Dear fellow db board peoples. I’m sure you’re all about sick of reading about Kevin g and the war of words between David and me. I honestly never intended for our exchange to travel down the dark road it did and I regret and apologize for bringing us there. I’m not sure if an explanation is necessary or wanted but I would like to say, not so much in defense of what I did but, well maybe a little bit of that but I’d like to say that there was a larger point I was trying to make and it got lost in the firestorm which followed my regrettable remark.
What was I thinking? I was a bit pissed when I sat down to write what I did…big mistake. My thoughts at the time were that things were being said which were speculative and I deeply disagreed with them. My thought was to say something in return, stated as fact but based on speculation to try and make a point about how disturbing such a remark can be. And so the remark about Come What May was made. Sure, I hesitated before sending it but my emotions lead the way and I regrettably pressed the submit button. Trust me…no alcohol was involved, just pure emotion as I was at work when this whole thing went down.

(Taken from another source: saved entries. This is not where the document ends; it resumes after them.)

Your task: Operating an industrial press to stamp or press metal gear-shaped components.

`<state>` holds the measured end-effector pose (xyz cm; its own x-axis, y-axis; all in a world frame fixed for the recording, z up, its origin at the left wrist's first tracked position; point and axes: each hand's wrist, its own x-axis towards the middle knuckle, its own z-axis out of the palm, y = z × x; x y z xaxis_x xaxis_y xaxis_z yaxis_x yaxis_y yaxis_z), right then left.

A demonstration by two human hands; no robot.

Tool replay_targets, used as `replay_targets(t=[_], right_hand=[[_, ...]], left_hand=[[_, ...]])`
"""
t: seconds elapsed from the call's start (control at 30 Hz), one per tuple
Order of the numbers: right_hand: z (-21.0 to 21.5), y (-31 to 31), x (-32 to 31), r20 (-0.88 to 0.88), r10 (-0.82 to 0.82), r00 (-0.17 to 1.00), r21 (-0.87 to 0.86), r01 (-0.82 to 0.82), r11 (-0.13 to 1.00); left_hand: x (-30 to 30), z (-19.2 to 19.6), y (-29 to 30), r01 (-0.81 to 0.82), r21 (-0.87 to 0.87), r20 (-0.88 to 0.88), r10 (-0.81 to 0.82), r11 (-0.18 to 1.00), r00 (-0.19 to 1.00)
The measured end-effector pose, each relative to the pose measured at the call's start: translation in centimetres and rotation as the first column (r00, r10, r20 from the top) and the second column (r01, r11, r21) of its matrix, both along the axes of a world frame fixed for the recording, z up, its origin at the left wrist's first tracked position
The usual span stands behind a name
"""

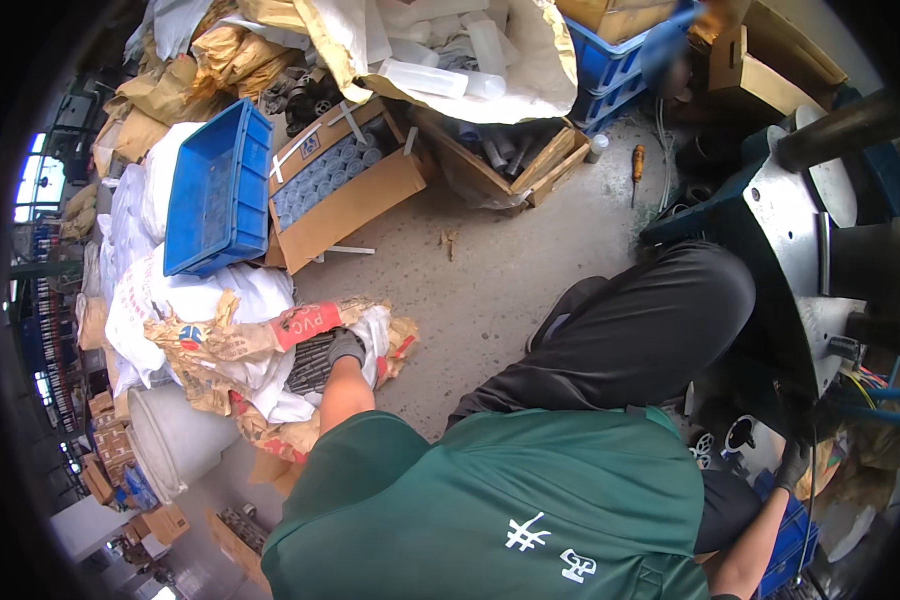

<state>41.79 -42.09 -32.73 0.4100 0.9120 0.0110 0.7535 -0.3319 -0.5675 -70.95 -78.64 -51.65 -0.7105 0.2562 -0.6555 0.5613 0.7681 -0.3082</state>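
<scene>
My left hand [346, 346], in a grey glove, reaches into an open paper sack [232, 342] lined with white plastic. It rests at the edge of several dark grey rod-like parts [313, 362] inside the sack. Its fingers are too small and dark to make out. Down at the lower right, my right hand [793, 464], in a dark glove, is beside a thin dark rod [813, 480] under the machine [785, 240]. The fingers there are mostly hidden, so whether they grip the rod does not show.
A blue crate [218, 190] stands tilted next to a cardboard box [365, 205] of grey cylindrical parts. Beyond are a large sack [540, 80] of translucent plastic pieces and a wooden box [555, 160]. A screwdriver [638, 163] lies on the floor. A white bucket [175, 440] stands left.
</scene>
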Motion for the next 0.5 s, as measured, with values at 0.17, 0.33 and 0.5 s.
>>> replay_targets(t=[0.17, 0.33, 0.5], right_hand=[[-0.3, -1.6, 1.1, -0.237, -0.186, 0.954, -0.129, 0.159, 0.979], [0.0, -2.9, 0.5, -0.225, -0.176, 0.958, -0.046, 0.170, 0.984], [1.2, -2.9, -0.4, -0.173, -0.207, 0.963, -0.145, 0.183, 0.972]], left_hand=[[0.5, -2.6, -0.7, 0.001, -0.060, -0.156, -0.011, 0.998, 0.988], [-0.7, -5.2, -2.8, -0.016, -0.045, -0.133, 0.010, 0.999, 0.991], [-2.7, -7.3, -3.6, 0.347, -0.067, -0.186, -0.354, 0.935, 0.917]])
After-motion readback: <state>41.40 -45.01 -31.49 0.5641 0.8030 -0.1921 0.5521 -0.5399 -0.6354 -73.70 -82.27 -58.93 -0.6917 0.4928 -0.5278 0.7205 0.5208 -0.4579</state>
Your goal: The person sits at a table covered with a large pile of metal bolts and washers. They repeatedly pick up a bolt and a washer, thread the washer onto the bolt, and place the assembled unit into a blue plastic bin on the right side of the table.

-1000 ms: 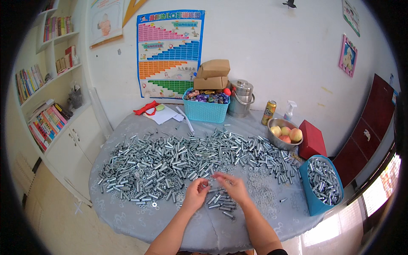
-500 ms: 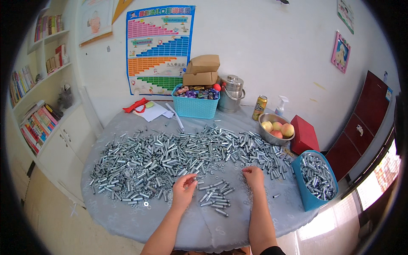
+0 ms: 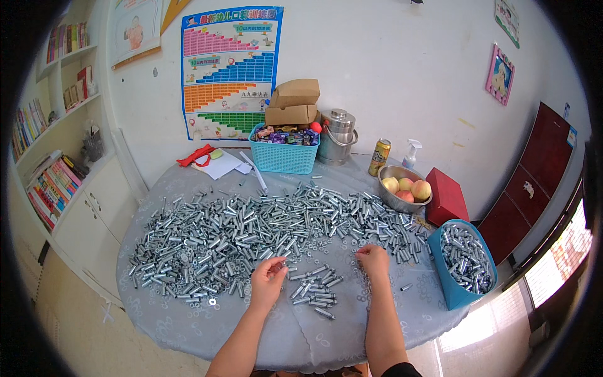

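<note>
My left hand is over the near side of the metal heap, its fingers curled and the thumb close to the fingertips. Whatever lies between them is too small to make out. My right hand is bent down at the right, thumb and fingers pinched together beside a scatter of small washers. What the pinch holds is hidden. Between my forearms lies a small group of assembled expansion bolts. Beyond both hands spreads a wide heap of loose silvery sleeves and bolts, with flat washers among them.
A blue bin full of metal parts stands at the right table edge. Behind are a steel bowl of peaches, a red box, a drink can, a spray bottle, a metal pot and a turquoise basket.
The view has shifted slightly. My left hand's thumb and fingertips have moved a little. My right hand keeps its pinch by the washers.
</note>
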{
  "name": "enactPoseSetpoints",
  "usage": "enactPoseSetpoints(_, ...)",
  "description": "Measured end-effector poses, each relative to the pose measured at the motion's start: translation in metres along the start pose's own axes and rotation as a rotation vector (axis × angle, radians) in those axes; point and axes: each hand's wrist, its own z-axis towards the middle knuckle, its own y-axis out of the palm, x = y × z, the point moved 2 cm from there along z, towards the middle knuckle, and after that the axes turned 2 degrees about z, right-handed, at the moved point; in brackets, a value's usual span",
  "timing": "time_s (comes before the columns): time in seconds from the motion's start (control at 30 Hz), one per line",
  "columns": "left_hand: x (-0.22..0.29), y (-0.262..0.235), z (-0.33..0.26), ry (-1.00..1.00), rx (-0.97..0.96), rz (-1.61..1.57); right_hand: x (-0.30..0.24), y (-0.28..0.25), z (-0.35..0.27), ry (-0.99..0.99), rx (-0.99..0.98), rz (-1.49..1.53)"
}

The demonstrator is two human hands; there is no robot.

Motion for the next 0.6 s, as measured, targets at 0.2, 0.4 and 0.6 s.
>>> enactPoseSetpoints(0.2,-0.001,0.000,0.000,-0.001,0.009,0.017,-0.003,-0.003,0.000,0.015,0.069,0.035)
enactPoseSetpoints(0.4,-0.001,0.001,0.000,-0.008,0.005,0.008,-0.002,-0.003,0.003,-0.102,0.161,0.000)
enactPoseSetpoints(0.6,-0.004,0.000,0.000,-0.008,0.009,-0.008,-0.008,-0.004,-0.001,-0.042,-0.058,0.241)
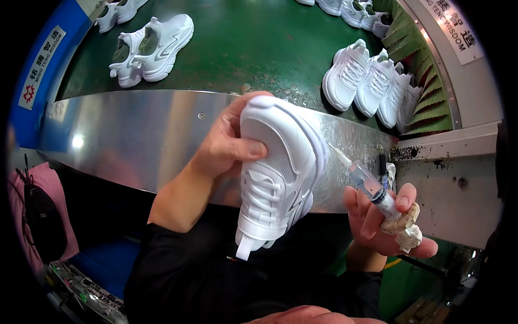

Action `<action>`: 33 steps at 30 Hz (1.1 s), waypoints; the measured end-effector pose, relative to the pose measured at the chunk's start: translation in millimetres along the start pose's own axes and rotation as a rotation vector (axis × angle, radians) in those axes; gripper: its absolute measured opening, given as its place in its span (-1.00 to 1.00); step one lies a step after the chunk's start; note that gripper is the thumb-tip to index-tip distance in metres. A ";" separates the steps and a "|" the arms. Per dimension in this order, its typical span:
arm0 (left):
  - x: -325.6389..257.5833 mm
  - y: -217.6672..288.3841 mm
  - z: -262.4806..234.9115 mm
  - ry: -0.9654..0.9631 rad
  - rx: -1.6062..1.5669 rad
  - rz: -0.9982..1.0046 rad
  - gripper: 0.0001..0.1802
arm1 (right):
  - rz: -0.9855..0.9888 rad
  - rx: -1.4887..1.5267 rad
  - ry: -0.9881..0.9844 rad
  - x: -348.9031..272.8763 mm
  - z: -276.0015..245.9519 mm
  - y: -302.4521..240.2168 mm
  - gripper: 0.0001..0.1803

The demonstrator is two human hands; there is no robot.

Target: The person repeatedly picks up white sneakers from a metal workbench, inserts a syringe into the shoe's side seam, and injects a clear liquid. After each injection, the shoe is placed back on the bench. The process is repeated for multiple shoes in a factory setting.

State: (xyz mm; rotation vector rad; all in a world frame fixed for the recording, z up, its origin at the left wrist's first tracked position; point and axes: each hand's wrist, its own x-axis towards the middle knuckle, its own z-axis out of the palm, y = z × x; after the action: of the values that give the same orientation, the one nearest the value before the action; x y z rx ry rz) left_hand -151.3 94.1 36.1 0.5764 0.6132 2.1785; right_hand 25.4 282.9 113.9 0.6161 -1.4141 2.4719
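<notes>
A white lace-up sneaker [272, 167] is held up in front of me, toe pointing away and its heel loop toward me. My left hand [229, 141] grips it by the toe, the thumb lying on the mesh upper. To the right, my right hand [377, 216] is closed round a clear syringe [364, 179] with a thin needle tip. That tip points at the side of the sole and looks just apart from it. A lumpy off-white wad [406, 229] sits at the plunger end, by my fingers.
Beyond a metal ledge [129, 140] lies a green surface [243, 43] with a sneaker pair [151, 48] at left. A row of white sneakers [367, 81] stands at right beside green flaps [431, 102]. A dark pen-like tool [383, 168] lies near the ledge's right end. A pink cloth [48, 200] hangs at left.
</notes>
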 end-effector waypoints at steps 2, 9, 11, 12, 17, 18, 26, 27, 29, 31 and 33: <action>0.9 2.2 -5.4 -0.105 0.012 0.011 -0.21 | 0.024 0.039 0.000 10.9 4.3 2.5 -0.13; -4.7 3.7 11.4 -0.028 0.038 -0.005 -0.21 | 0.105 0.005 -0.024 30.1 13.9 3.3 -0.22; -5.1 6.0 11.4 -0.059 0.061 -0.013 -0.21 | 0.131 -0.029 -0.041 31.8 14.1 1.2 -0.26; -5.4 6.7 11.7 -0.056 0.074 -0.010 -0.21 | 0.135 -0.037 -0.044 32.2 14.9 1.3 -0.26; -6.7 8.8 14.6 -0.062 0.123 0.005 -0.22 | 0.106 -0.028 -0.018 34.0 20.4 4.5 -0.20; -7.2 10.2 15.8 -0.059 0.125 0.002 -0.21 | 0.107 -0.029 -0.014 34.4 21.6 4.3 -0.19; -9.3 12.2 16.8 -0.042 0.133 0.005 -0.20 | 0.155 -0.052 -0.003 38.5 26.6 1.1 -0.19; -9.8 12.6 16.8 -0.037 0.137 0.005 -0.20 | 0.170 -0.066 0.001 39.3 27.6 0.4 -0.21; -9.8 12.3 16.1 -0.031 0.137 0.004 -0.19 | 0.218 -0.118 0.007 40.0 28.4 -3.0 -0.27; -9.7 13.2 16.3 -0.018 0.139 -0.005 -0.18 | 0.239 -0.131 0.005 38.5 26.2 -4.9 -0.30; -9.1 13.9 16.7 -0.003 0.144 -0.013 -0.18 | 0.241 -0.126 0.005 36.5 24.6 -6.0 -0.30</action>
State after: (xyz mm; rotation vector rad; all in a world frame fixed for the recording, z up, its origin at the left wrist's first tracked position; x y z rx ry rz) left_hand -144.0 82.9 55.6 0.6491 0.7742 2.1324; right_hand 1.4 264.4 146.4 0.4355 -1.7171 2.5315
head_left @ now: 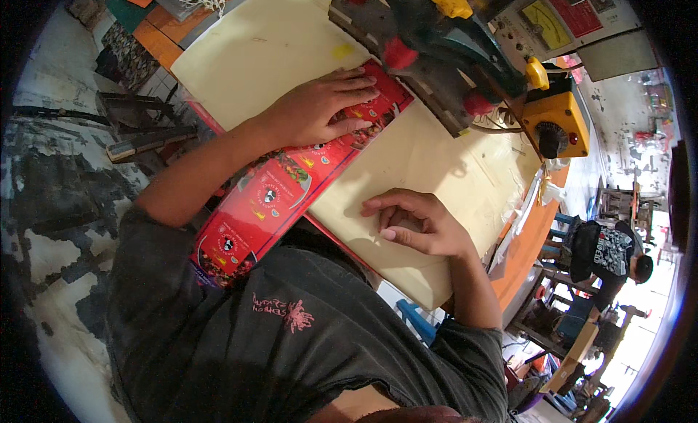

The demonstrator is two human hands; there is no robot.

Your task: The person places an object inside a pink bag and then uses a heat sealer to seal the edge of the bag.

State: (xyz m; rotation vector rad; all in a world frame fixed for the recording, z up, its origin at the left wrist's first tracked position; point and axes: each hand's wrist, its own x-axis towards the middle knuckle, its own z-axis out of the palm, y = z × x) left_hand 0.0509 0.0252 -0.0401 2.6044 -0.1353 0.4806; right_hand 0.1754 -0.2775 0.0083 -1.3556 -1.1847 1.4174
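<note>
Dark shirt [320, 365] meets red film [270, 196], probably light, slippery, best edge-held, left hand [318, 109] open atop it, right hand [422, 223] empty, half-curled.

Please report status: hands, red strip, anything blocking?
Left hand on red strip; nothing else atop. Right hand empty, half curled. Dark bar at strip's far end.
</note>
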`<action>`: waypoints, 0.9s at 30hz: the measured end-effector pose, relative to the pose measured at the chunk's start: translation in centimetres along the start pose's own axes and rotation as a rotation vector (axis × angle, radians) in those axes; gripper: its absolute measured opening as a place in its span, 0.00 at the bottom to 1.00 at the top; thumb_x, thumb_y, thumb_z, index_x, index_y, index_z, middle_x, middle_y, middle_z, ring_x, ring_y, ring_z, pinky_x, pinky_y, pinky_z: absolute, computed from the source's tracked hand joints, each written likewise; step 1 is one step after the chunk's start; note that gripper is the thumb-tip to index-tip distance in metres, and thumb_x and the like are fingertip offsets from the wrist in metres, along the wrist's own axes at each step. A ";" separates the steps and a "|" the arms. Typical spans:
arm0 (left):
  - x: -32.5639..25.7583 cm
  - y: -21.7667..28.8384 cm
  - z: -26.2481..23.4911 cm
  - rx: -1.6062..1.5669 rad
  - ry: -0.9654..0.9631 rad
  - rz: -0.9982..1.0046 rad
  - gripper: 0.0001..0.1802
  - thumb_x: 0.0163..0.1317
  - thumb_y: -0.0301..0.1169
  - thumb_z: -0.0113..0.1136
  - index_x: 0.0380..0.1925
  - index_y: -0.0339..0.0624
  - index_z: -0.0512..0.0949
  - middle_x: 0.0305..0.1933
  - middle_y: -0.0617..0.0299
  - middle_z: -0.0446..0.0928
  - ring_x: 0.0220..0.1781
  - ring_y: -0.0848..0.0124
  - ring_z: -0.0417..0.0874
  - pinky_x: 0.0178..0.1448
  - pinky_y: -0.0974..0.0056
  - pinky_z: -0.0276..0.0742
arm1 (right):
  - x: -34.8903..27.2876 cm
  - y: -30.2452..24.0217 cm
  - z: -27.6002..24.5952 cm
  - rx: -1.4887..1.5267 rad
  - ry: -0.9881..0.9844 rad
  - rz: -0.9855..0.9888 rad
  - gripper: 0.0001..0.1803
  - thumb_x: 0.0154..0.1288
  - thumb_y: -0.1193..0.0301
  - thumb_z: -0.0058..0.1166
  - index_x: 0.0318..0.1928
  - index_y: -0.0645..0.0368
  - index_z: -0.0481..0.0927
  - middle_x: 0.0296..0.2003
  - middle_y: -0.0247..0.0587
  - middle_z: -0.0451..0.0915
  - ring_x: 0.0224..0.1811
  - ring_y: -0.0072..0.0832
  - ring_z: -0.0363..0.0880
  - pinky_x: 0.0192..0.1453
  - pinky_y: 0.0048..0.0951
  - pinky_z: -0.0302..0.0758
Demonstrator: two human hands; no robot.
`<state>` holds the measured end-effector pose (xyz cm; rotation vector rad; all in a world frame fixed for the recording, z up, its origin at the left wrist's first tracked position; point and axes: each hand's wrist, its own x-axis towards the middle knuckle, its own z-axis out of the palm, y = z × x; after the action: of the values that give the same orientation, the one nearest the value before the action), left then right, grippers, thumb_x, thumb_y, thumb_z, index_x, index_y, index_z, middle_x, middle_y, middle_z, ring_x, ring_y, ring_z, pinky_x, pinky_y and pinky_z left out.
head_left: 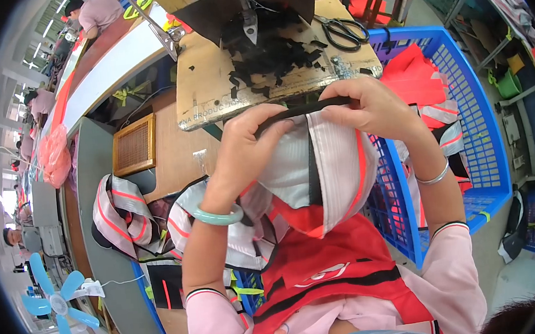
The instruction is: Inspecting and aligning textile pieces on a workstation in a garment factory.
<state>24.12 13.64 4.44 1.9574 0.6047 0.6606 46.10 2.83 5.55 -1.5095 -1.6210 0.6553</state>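
Observation:
A silver-grey reflective fabric piece (342, 167) with black and orange-red strips hangs between my hands, over the lap of my red apron. My left hand (246, 144) is closed on the left end of its black top edge (304, 109), thumb and fingers pinching it. At the right end of that edge, my right hand (372, 107) pinches the cloth in the same way. The edge is stretched between the two hands, just in front of a wooden work plate (207, 96). Above the plate stands a machine head with a pointed metal part (250, 30).
Black fabric scraps (270, 55) litter the plate, with black-handled scissors (343, 33) at its right. A blue plastic basket (477, 123) of red and silver pieces stands right. More striped pieces (121, 208) lie left, near a blue fan (58, 304). People sit at far left.

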 end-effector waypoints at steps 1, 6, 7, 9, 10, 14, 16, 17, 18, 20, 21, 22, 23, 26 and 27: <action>0.3 0.1 -0.8 0.084 -0.010 0.060 0.12 0.59 0.25 0.64 0.42 0.33 0.80 0.37 0.54 0.83 0.39 0.71 0.82 0.46 0.67 0.76 | 0.5 -0.3 0.4 -0.028 0.012 0.006 0.10 0.61 0.69 0.58 0.38 0.63 0.79 0.25 0.34 0.75 0.25 0.20 0.70 0.29 0.23 0.67; 3.3 -0.3 -3.5 0.280 -0.087 0.020 0.14 0.59 0.29 0.59 0.42 0.32 0.79 0.39 0.44 0.81 0.41 0.50 0.82 0.48 0.60 0.75 | 3.7 0.0 2.0 -0.283 0.156 -0.075 0.12 0.58 0.65 0.56 0.38 0.61 0.81 0.22 0.48 0.76 0.24 0.38 0.75 0.30 0.32 0.69; 4.1 -0.5 -3.9 0.280 -0.083 0.022 0.14 0.59 0.29 0.59 0.42 0.32 0.79 0.39 0.44 0.81 0.41 0.50 0.82 0.48 0.60 0.75 | 4.4 0.3 2.1 -0.285 0.156 -0.079 0.12 0.58 0.65 0.56 0.38 0.61 0.81 0.22 0.48 0.76 0.24 0.38 0.75 0.30 0.32 0.69; 6.0 -1.0 -4.7 0.376 -0.151 -0.045 0.15 0.60 0.31 0.58 0.43 0.33 0.79 0.39 0.44 0.81 0.42 0.50 0.82 0.48 0.60 0.75 | 5.9 1.0 2.0 -0.239 0.110 0.035 0.13 0.59 0.66 0.56 0.38 0.62 0.81 0.21 0.46 0.76 0.23 0.34 0.74 0.30 0.32 0.69; 6.8 -1.6 -5.2 0.383 -0.163 -0.070 0.17 0.59 0.34 0.58 0.44 0.33 0.80 0.40 0.44 0.81 0.44 0.51 0.83 0.49 0.61 0.75 | 6.7 1.6 1.8 -0.179 0.089 0.066 0.14 0.60 0.65 0.57 0.39 0.63 0.81 0.22 0.43 0.76 0.24 0.28 0.73 0.31 0.30 0.69; 8.8 -3.9 -6.4 0.397 -0.120 -0.046 0.19 0.60 0.34 0.61 0.44 0.27 0.79 0.38 0.53 0.83 0.41 0.70 0.81 0.49 0.66 0.74 | 9.2 2.9 2.2 -0.073 0.070 0.076 0.15 0.61 0.64 0.57 0.39 0.66 0.79 0.25 0.41 0.77 0.27 0.23 0.72 0.34 0.27 0.69; 9.8 -4.0 -6.7 0.351 -0.174 -0.100 0.21 0.60 0.36 0.62 0.45 0.27 0.79 0.39 0.53 0.83 0.42 0.71 0.81 0.50 0.66 0.74 | 10.1 3.4 2.3 -0.088 0.078 0.080 0.15 0.61 0.64 0.57 0.39 0.66 0.79 0.25 0.40 0.76 0.27 0.23 0.71 0.34 0.27 0.69; 10.2 -4.1 -6.8 0.348 -0.175 -0.100 0.21 0.60 0.36 0.62 0.45 0.27 0.79 0.39 0.53 0.83 0.42 0.71 0.81 0.50 0.66 0.74 | 10.5 3.6 2.2 -0.101 0.088 0.081 0.15 0.62 0.64 0.57 0.39 0.66 0.79 0.24 0.39 0.76 0.27 0.22 0.70 0.34 0.26 0.69; 10.4 -4.2 -7.0 0.372 -0.162 -0.091 0.21 0.60 0.36 0.62 0.45 0.27 0.79 0.39 0.53 0.83 0.43 0.71 0.81 0.51 0.67 0.74 | 11.0 3.8 2.2 -0.100 0.086 0.082 0.15 0.62 0.64 0.57 0.39 0.66 0.79 0.24 0.39 0.76 0.27 0.22 0.70 0.34 0.26 0.69; 10.9 -4.7 -7.3 0.396 -0.149 -0.084 0.21 0.60 0.36 0.62 0.46 0.27 0.79 0.40 0.53 0.83 0.43 0.71 0.81 0.51 0.67 0.74 | 11.9 4.1 2.1 -0.071 0.051 0.066 0.15 0.63 0.64 0.56 0.39 0.66 0.79 0.23 0.36 0.74 0.27 0.20 0.69 0.33 0.25 0.68; 11.2 -4.9 -7.4 0.380 -0.130 -0.107 0.21 0.58 0.36 0.62 0.45 0.29 0.80 0.39 0.50 0.83 0.43 0.66 0.82 0.51 0.64 0.75 | 12.4 4.6 2.1 -0.072 0.051 0.066 0.15 0.63 0.64 0.56 0.39 0.66 0.79 0.23 0.36 0.74 0.27 0.20 0.69 0.33 0.25 0.68; 11.4 -5.2 -7.5 0.365 -0.110 -0.129 0.21 0.56 0.36 0.62 0.43 0.30 0.80 0.38 0.48 0.83 0.43 0.60 0.84 0.50 0.62 0.76 | 12.8 5.1 2.2 -0.054 0.045 0.046 0.15 0.63 0.64 0.56 0.40 0.66 0.79 0.23 0.33 0.73 0.27 0.18 0.68 0.33 0.24 0.67; 11.6 -5.5 -7.5 0.364 -0.110 -0.129 0.21 0.56 0.36 0.62 0.43 0.30 0.80 0.38 0.48 0.83 0.43 0.60 0.84 0.50 0.62 0.76 | 13.1 5.6 2.2 -0.036 0.039 0.026 0.15 0.64 0.64 0.56 0.40 0.66 0.79 0.23 0.31 0.72 0.27 0.16 0.67 0.32 0.23 0.66; 12.1 -5.2 -7.4 0.384 -0.095 -0.129 0.21 0.56 0.37 0.62 0.44 0.31 0.81 0.38 0.48 0.83 0.43 0.61 0.84 0.50 0.62 0.76 | 13.3 5.9 1.9 0.024 0.012 0.083 0.15 0.64 0.63 0.56 0.39 0.66 0.80 0.24 0.27 0.73 0.28 0.15 0.67 0.32 0.21 0.66; 12.4 -5.1 -7.5 0.403 -0.142 -0.163 0.23 0.58 0.37 0.62 0.47 0.29 0.79 0.41 0.50 0.82 0.44 0.65 0.82 0.51 0.65 0.74 | 13.3 5.9 1.9 0.025 0.009 0.084 0.15 0.64 0.63 0.56 0.39 0.66 0.80 0.24 0.27 0.73 0.28 0.15 0.67 0.32 0.21 0.66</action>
<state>27.47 28.57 5.30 2.2712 0.8479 0.3091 48.38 16.99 2.45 -1.5665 -1.5439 0.7118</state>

What I did was wrong. I think if I had it to do over again and I really felt it necessary to get down in the mud I may have found a way to get my words to David (or whoever may have been on the receiving end) through an email and taken off the board. With that said, I’ve learned a lesson in all of this and that lesson is that no matter how much you disagree with someone, it can never become personal, no matter how you’re trying to make a point. There is just no excuse or room for that to happen. Peter was right when he said that we often times feel at will to express ourselves on a board like this in a way we probably never would face to face. That can sometimes be a good thing for those more reserved than others but it can also be very detrimental.
This message board, thanks to Dan and Pat is a very unique board indeed with some colorful, articulate, funny and inspiring people who frequent it. I was a bit down these past couple days thinking I may no longer be a part of it. I want to say I appreciate your kind words in spite of all the commotion I caused and I hope to be able to contribute in the future. Also, to David…please accept my sincere apology.